Cass Professor gives evidence to House of Commons
Les Mayhew invited by the Science and Technology Committee
Yesterday Professor Les Mayhew gave evidence to the Science and Technology Committee at the House of Commons.
In July 2010 the Government announced that the census, the official population count carried out by Government every 10 years, would be axed after 2011. The Science and Technology Committee are conducting a short inquiry looking at the impact of ending the Census on social science research.
Professor Mayhew's recently published research, co-authored with Gill Harper, a former ESRC research fellow at Cass, proposes a new method for counting populations using locally available administrative records such as the GP register, council tax records, and school pupil records.

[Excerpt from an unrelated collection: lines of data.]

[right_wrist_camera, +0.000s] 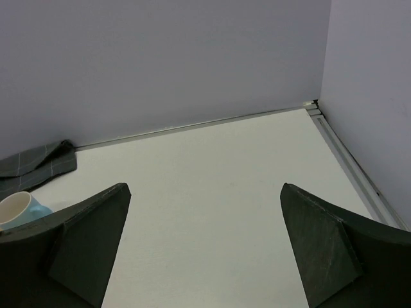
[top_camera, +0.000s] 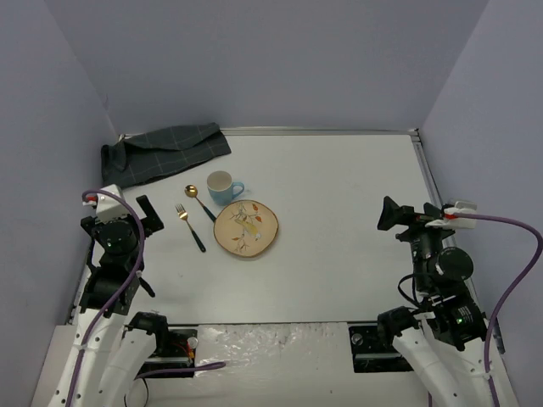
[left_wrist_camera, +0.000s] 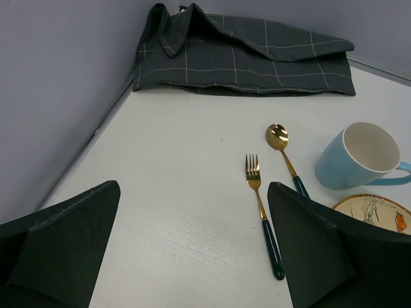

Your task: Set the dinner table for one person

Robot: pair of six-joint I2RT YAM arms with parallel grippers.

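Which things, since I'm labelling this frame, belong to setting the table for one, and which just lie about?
Job in hand: plate, fork, spoon, blue mug, dinner table; probably the checked cloth.
Lying about: crinkled sheet at the near edge.

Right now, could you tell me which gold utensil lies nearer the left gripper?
The fork: its tines mark it out, and it lies on the left gripper's side of the round-bowled spoon.
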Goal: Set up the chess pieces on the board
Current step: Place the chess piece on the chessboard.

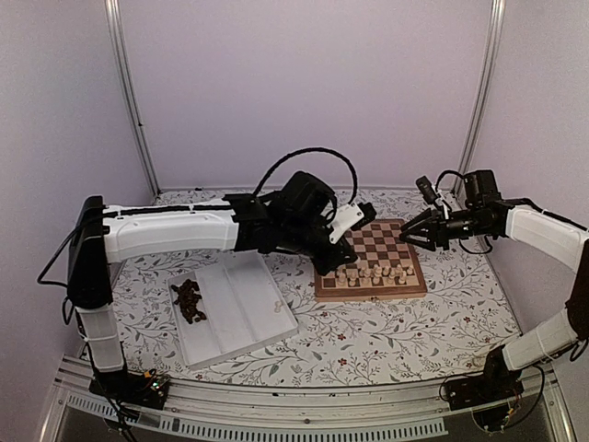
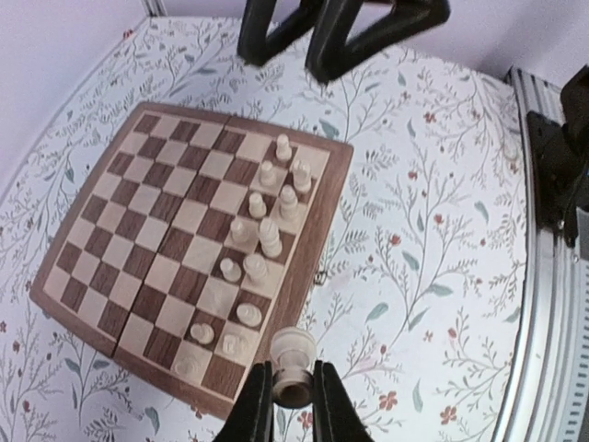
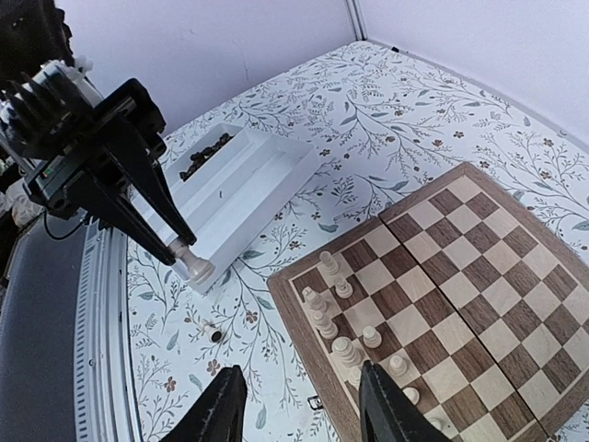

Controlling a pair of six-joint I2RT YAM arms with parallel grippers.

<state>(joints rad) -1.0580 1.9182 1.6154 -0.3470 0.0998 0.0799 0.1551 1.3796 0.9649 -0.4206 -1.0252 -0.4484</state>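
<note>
Top external view hides most of the left gripper [image 2: 291, 410] behind its own wrist, and the board's [image 1: 371, 261] far left corner is covered by that arm. From the left wrist camera only the fingertips [image 2: 253, 410] are seen, cut off by the bottom edge. They are closed narrowly on a pale chess piece [image 2: 293, 361]. This piece is held above the flowered table [image 1: 414, 322], just beside the board's rim, at the corner where the pale rows end. Its long axis appears to run in line with the fingers, with one end reaching out past the tips. The exact tilt cannot be told.

The right gripper [image 3: 304, 405] is spread wide over the board's edge with nothing between its fingers, and only the finger ends are shown.

A white tray [image 1: 241, 308] lies on the table left of the board. A heap of dark pieces [image 1: 189, 301] is seen in its left compartment. A small pale object [image 1: 276, 307] in the right compartment is too small to identify.

On the board, pale pieces [image 1: 373, 273] stand upright in two rows along the near edge, and their kinds are hard to make out. A tiny dark object [image 3: 216, 336] lies on the table between tray and board and cannot be identified.
</note>
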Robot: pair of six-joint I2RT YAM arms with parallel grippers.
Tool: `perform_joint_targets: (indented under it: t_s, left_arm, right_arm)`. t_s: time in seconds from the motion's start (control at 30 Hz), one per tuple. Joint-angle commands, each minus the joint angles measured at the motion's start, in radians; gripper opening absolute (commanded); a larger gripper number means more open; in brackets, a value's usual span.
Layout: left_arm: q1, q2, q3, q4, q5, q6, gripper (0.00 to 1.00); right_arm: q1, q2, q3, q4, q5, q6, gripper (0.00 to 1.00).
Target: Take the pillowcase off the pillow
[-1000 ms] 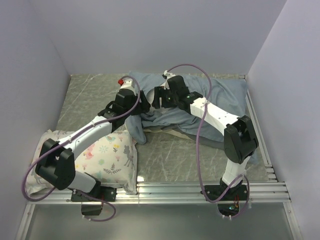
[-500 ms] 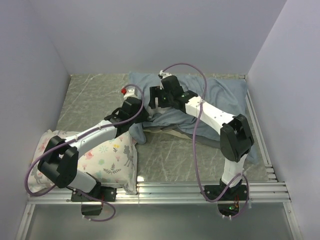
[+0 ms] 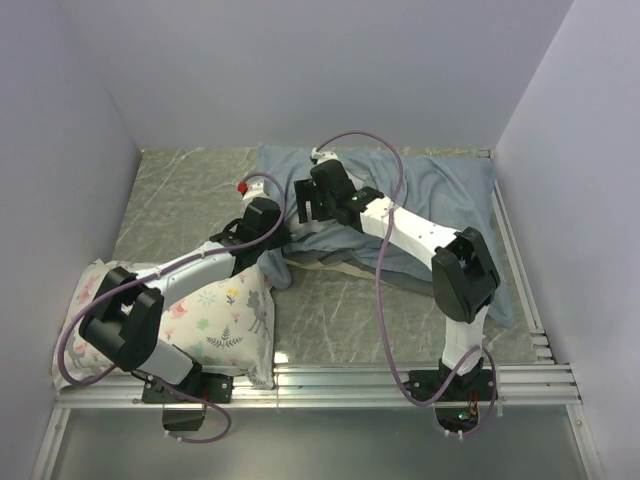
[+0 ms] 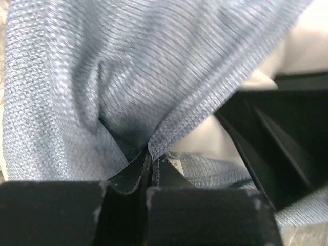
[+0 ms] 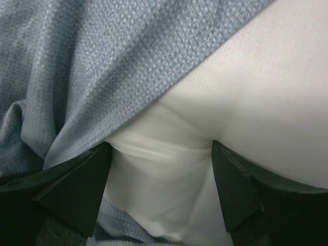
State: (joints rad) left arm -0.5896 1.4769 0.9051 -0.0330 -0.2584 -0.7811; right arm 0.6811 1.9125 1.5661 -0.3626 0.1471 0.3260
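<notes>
The pillowcase (image 3: 440,185) lies rumpled at the back of the table, showing its plain grey-blue side. My left gripper (image 3: 283,238) is at its near-left edge. In the left wrist view the left gripper (image 4: 150,159) is shut on a fold of the pillowcase (image 4: 102,77) beside its hem. The white pillow (image 5: 256,97) bulges out of the pillowcase opening (image 5: 102,61). My right gripper (image 5: 161,169) stands open, with a bunched corner of the pillow between its fingers (image 5: 82,189). From above, the right gripper (image 3: 301,205) is just behind the left one.
A smaller floral-print pillow (image 3: 225,310) lies at the near left, under the left arm. A metal rail (image 3: 400,380) runs along the near edge. Walls close in the left, back and right sides, and a grooved strip (image 3: 520,260) borders the right side.
My left gripper has closed on the pillowcase fold. The right gripper has opened a little wider and slid left over the pillow's end. Both arms have shifted slightly.
</notes>
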Motion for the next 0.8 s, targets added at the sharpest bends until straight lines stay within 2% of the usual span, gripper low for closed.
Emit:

Professor Mayhew says: "Our method has been developed over 10 years and implemented in numerous local authorities especially in London. We have just completed an administrative count of the six Olympic Boroughs at a household level by age, sex and ethnicity. The results were available within six months, up to two years in advance of equivalent results from the 2011 Census and at a fraction of the cost. The ending of the Census and switching to administrative data combined with small scale surveys will usher in a new era for social science research."

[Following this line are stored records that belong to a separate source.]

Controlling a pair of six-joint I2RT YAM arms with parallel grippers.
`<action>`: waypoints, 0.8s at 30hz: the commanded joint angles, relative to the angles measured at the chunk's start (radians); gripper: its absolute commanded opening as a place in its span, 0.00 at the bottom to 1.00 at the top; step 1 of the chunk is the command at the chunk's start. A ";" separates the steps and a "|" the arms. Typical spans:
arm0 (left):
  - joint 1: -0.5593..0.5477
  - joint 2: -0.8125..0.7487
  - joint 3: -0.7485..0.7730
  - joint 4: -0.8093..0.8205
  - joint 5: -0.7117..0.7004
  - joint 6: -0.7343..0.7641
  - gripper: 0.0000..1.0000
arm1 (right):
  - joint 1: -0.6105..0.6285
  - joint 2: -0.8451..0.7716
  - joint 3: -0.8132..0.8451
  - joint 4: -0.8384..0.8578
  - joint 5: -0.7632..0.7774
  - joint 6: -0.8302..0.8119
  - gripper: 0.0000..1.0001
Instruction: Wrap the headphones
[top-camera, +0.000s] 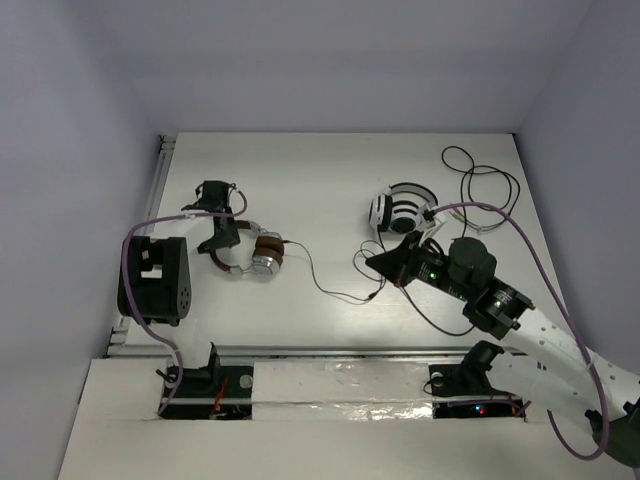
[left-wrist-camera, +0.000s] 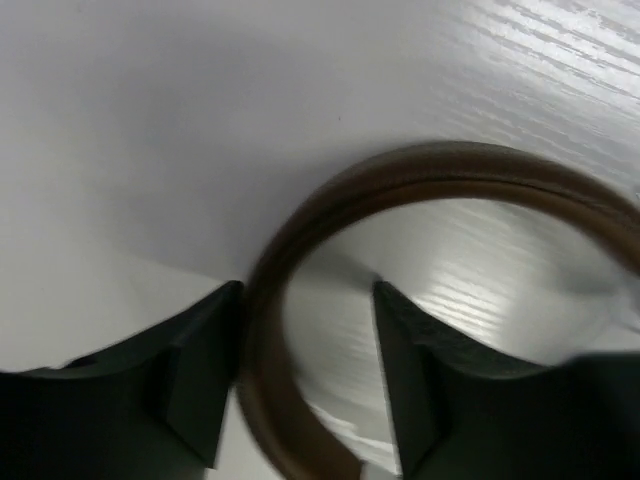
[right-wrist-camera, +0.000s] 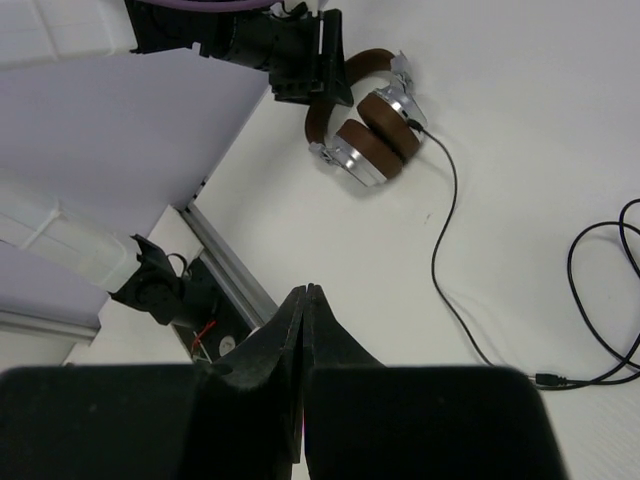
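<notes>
The headphones (left-wrist-camera: 450, 170) showed only as a blurred brown band cut by the left wrist view's lower and right edges, earcups out of frame.

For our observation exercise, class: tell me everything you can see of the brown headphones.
The headphones lie on the white table, left of centre. A brown headband arcs between two silver cups with brown pads, the cups close together. A thin black cable runs loose from one cup across the table to its plug. The left pincer stands open astride the headband.
</notes>
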 joint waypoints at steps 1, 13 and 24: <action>0.003 0.052 0.030 0.017 0.050 0.019 0.46 | 0.007 0.004 -0.011 0.069 -0.016 0.000 0.00; 0.003 -0.196 0.013 0.002 0.296 -0.008 0.00 | 0.007 0.111 0.033 0.099 -0.071 -0.031 0.35; 0.003 -0.434 0.259 -0.113 0.549 -0.059 0.00 | -0.002 0.349 0.277 0.111 -0.149 -0.193 0.86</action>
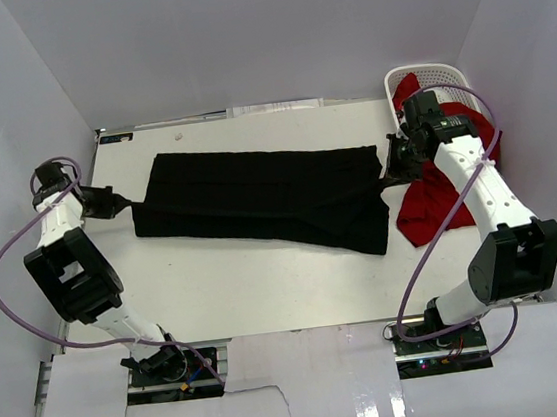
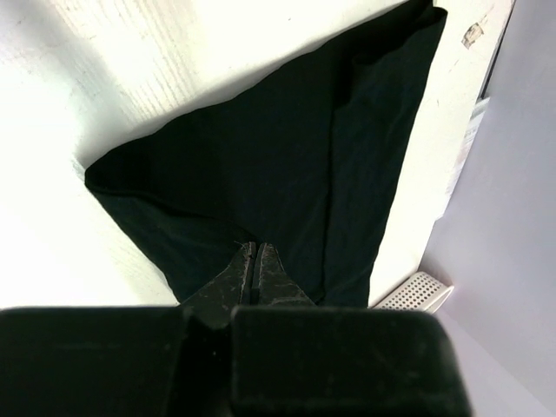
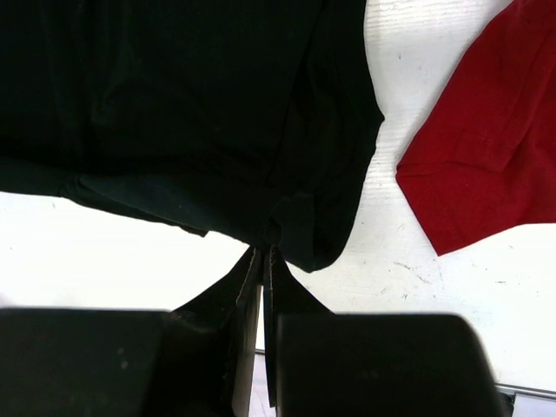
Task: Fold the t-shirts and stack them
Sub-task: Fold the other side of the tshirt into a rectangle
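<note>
Long axis of black t-shirt [image 1: 258,201] runs 9-to-3 o'clock; left gripper [image 1: 125,202] clamped on 9 end, right gripper [image 1: 388,180] clamped on 3 end.

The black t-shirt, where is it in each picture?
Top external: the black t-shirt lies stretched across the middle of the white table.
Left wrist: it fills the middle, from the left tool up to the top right.
Right wrist: it covers the top left, above the right tool.
Shared landmark: the white table beneath it.

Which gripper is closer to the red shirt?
Right. The right gripper sits just beside the red shirt; the left gripper is across the table, past the black shirt.
</note>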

Professor Mayhew is a Professor of Statistics at Cass. He is an Honorary Fellow of the Faculty of Public Health and Honorary Fellow of the Institute for Actuaries and a former senior civil servant.
Also on the evidence panel were Professor David Blane, Deputy Director, the Economic and Research Council International Centre for Life Course Studies, and Professor Heather Joshi, President, Society for Lifecourse and Longitudinal Studies.